Nothing but the lines from the one holding "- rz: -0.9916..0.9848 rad" to the final line of the listing below, both included, should be repeated, and each must match exactly. Omit pictures.

[[ Data section, beginning ]]

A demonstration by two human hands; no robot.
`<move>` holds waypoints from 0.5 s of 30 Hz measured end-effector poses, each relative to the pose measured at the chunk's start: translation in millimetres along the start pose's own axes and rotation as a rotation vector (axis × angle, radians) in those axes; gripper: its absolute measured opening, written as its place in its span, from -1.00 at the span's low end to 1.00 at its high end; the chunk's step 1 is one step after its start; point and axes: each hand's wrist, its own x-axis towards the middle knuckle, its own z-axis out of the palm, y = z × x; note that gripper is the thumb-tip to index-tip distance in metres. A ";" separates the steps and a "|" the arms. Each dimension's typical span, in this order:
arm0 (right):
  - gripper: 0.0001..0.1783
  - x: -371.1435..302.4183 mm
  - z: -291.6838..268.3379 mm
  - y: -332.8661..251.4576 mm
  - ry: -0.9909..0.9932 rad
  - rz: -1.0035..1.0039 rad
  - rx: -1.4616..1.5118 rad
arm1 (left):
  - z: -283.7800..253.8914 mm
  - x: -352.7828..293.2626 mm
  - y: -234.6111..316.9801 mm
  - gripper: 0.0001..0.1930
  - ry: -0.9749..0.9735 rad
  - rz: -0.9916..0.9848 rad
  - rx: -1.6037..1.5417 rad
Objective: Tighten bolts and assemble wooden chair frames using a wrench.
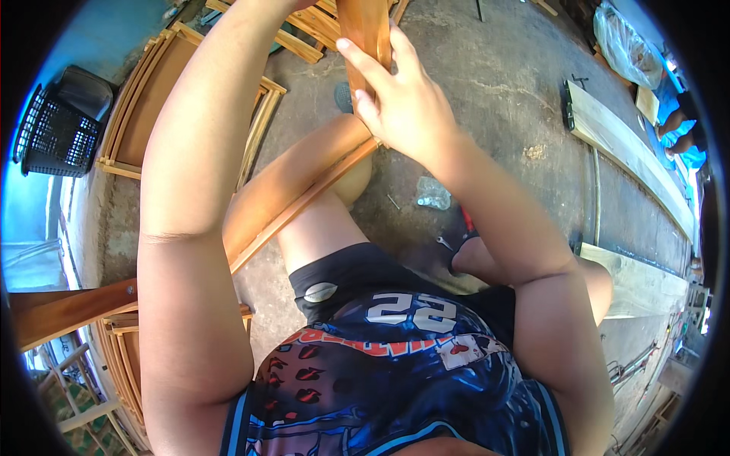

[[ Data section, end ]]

Your response >>
  - rz: -0.9916..0.9848 rad
  - rx: -1.6037..1.5417 rad
Objective: Tighten bolts and assemble wooden chair frames using a wrench.

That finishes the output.